#### [About this task]
For the material that follows, list every line containing the word "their".

•••

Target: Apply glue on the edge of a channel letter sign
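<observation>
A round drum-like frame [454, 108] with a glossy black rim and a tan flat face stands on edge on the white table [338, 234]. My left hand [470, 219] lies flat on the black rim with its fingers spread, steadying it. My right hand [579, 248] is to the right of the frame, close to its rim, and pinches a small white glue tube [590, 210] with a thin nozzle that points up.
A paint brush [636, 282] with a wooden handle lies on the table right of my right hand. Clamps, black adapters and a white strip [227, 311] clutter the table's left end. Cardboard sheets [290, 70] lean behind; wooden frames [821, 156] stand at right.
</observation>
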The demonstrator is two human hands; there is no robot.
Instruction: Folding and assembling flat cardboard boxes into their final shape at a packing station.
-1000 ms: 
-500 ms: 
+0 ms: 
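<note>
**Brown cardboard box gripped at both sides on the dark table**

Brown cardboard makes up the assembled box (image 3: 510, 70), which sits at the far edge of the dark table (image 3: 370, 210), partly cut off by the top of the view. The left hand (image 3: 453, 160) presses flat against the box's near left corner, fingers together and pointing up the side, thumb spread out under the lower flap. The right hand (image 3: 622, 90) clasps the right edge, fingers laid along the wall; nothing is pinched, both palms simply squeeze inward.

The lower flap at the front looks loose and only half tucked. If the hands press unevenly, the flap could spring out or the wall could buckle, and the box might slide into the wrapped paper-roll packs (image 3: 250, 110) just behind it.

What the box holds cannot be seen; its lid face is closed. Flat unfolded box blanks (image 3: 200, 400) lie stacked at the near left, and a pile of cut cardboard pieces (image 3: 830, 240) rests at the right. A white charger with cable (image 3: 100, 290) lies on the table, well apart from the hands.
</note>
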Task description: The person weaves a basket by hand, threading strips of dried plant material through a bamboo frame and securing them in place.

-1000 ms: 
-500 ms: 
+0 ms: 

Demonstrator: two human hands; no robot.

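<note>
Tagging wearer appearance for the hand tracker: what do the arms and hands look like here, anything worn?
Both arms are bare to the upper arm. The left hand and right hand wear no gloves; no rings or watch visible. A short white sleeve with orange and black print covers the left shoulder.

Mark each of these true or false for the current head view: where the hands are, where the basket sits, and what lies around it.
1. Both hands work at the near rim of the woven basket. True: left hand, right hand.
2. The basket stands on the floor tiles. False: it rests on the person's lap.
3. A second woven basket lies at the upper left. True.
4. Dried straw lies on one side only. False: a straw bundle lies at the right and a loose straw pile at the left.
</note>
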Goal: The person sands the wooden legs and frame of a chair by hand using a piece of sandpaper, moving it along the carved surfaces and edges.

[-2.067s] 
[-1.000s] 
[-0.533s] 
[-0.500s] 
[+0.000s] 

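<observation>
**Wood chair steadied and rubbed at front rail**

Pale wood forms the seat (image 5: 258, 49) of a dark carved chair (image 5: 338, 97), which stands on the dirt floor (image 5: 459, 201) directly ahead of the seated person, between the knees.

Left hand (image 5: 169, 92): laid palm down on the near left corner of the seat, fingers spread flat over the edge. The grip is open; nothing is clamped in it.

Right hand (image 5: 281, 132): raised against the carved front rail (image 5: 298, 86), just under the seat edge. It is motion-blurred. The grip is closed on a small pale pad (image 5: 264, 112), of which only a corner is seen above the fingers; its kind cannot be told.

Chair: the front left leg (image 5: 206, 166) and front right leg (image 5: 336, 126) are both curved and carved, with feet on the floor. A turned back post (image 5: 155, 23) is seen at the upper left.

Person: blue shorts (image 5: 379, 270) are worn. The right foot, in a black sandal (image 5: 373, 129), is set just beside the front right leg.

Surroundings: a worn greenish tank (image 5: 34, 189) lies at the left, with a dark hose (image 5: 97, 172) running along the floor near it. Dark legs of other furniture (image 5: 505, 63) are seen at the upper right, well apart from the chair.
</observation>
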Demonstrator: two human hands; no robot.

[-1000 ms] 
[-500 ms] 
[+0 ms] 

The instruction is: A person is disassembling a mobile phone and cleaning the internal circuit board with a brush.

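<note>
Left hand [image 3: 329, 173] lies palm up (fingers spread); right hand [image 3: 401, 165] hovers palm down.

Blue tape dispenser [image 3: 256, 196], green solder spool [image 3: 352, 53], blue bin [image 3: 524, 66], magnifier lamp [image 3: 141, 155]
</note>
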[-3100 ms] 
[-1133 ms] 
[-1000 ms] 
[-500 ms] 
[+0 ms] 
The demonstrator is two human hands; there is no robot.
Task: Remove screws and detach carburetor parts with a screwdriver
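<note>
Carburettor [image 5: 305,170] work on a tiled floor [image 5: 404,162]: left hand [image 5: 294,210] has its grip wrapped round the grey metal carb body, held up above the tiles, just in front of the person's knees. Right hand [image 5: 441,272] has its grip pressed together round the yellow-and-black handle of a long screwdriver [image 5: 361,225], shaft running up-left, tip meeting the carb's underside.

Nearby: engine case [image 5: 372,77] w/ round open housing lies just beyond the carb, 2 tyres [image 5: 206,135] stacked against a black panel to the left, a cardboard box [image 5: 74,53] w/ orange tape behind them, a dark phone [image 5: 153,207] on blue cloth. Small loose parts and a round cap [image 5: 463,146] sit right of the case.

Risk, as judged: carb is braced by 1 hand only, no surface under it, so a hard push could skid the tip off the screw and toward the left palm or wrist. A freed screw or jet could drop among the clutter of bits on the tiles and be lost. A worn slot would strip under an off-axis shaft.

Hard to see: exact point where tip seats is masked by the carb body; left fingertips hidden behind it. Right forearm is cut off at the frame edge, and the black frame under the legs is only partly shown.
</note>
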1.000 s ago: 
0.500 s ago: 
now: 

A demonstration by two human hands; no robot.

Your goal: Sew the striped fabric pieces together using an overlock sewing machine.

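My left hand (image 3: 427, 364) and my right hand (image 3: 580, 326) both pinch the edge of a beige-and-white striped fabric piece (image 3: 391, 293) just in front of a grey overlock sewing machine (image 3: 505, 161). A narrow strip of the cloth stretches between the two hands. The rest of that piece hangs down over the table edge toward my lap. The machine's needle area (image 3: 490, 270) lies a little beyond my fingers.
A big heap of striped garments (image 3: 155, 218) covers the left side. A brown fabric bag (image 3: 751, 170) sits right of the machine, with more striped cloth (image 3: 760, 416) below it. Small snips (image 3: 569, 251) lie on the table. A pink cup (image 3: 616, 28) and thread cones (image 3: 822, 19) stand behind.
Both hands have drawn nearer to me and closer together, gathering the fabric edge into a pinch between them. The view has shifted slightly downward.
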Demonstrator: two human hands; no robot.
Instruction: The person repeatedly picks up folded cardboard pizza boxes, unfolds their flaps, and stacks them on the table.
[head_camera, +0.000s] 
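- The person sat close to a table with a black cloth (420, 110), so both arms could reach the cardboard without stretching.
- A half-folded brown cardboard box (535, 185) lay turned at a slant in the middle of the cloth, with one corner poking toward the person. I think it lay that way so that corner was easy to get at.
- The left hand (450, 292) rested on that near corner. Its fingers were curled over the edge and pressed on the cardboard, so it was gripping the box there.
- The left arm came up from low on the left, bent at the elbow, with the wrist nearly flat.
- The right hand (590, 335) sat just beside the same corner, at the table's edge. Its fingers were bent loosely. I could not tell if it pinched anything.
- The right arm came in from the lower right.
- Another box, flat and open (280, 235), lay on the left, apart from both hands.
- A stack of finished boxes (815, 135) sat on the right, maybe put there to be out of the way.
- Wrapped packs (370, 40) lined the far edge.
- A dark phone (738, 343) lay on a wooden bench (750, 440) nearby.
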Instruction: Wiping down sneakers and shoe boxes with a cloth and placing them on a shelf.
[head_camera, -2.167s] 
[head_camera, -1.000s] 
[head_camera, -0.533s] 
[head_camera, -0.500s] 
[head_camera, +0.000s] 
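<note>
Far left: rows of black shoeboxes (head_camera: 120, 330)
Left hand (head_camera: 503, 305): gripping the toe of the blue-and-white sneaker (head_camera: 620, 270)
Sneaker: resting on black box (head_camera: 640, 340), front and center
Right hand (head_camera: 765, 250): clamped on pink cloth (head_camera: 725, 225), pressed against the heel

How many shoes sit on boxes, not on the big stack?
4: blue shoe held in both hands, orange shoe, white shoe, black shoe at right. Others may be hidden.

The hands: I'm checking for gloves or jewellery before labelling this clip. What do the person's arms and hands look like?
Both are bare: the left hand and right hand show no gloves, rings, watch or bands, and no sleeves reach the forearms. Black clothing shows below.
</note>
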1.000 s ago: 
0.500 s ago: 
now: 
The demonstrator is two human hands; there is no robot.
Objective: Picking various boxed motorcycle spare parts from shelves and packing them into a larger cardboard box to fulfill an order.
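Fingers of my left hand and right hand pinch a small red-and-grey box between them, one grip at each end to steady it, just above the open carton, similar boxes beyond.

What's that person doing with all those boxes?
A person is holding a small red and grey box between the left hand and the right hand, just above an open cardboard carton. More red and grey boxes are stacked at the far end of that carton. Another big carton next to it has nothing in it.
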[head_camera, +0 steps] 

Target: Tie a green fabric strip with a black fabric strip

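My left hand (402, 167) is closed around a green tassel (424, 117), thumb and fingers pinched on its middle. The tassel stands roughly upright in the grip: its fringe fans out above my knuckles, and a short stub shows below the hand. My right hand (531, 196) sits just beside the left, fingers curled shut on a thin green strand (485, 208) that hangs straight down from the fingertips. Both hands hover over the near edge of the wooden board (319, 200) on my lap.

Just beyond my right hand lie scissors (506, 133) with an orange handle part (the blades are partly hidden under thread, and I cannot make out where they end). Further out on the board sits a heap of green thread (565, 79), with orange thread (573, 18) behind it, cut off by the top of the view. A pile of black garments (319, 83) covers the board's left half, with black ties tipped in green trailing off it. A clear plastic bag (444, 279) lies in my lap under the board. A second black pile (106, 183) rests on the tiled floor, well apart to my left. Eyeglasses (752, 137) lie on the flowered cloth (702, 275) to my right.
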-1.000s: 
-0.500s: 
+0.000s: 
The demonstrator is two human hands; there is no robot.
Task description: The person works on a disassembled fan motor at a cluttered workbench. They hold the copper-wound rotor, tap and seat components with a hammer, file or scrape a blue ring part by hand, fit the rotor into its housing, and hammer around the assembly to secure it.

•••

#### [Response to the exercise]
Instruction: Folding and assembling flat cardboard boxes into their final shape at a packing station.
Instruction: The person repeatedly picks up folded cardboard pizza boxes, unfolds their flaps, and stacks them on the table.

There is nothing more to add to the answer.